Chinese President Hu Jintao, a proponent of the penholding offense style, is limbering up to take on Japanese Prime Minister Yasuo Fukuda at table tennis when he arrives in Tokyo this week. It is first such visit by a Chinese president for a decade, and the first such game since Fukuda's 'away fixture' with the Chinese premier, Wen Jiabao, last year.
The ping-pong may inspire some personal rivalry, yet it is symbolic of a realisation among both of the need to improve ties. Japan-China relations are stagnating, and Tibet is now beginning to encroach on the bilateral agenda. Fukuda recently told visiting Chinese Foreign Minister Yang Jiechi that the plight of Tibet was an international issue, challenging Beijing's repeated assertions that it is a domestic matter. Ties have also been strained by a health scare over Chinese-made dumplings and a dispute over lucrative drilling rights to gas fields in the East China Sea.

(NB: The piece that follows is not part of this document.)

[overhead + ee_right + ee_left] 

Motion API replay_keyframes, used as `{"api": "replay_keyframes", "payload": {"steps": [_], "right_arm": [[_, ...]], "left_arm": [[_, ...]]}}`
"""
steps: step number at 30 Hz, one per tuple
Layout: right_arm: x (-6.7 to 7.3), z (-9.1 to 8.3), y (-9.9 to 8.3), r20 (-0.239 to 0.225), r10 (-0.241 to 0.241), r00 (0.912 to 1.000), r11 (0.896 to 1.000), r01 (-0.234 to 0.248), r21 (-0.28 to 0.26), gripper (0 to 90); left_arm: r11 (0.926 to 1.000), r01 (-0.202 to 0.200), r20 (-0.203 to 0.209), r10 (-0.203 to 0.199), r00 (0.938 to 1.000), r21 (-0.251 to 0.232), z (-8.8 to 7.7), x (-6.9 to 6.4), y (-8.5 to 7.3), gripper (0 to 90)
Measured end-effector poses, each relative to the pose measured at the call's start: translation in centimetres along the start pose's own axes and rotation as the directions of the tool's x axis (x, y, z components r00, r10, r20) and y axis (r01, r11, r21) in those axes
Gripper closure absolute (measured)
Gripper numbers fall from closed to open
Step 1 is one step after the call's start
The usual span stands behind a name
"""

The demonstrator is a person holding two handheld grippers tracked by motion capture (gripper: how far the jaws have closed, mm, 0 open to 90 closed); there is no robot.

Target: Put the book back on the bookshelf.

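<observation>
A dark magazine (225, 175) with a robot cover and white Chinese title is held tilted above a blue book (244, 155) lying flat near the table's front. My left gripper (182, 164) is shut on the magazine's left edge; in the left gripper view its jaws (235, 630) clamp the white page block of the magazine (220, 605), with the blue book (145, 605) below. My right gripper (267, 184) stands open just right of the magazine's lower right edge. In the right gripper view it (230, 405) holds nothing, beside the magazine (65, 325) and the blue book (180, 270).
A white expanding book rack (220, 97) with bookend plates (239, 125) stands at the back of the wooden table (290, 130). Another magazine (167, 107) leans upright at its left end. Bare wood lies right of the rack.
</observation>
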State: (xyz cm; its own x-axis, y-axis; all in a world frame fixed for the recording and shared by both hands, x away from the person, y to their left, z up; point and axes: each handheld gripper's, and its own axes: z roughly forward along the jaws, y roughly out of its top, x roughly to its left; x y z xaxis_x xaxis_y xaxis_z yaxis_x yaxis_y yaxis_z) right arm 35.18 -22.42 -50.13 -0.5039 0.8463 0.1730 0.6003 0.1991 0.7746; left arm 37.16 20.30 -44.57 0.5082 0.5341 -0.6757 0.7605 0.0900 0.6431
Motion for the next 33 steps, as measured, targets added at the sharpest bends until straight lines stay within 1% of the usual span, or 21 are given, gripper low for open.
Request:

Hu and Fukuda may comment on the parallels between the Tokyo Olympics in 1964, the Seoul Games of 1988 and this summer's Beijing Games as examples of East Asian countries reinventing themselves.
The paddles and balls have helped grease the axles of power before: 'Ping-Pong Diplomacy' famously thawed the ice in Sino-American relations, paving the way to a visit to Beijing by President Richard Nixon in the 1970s.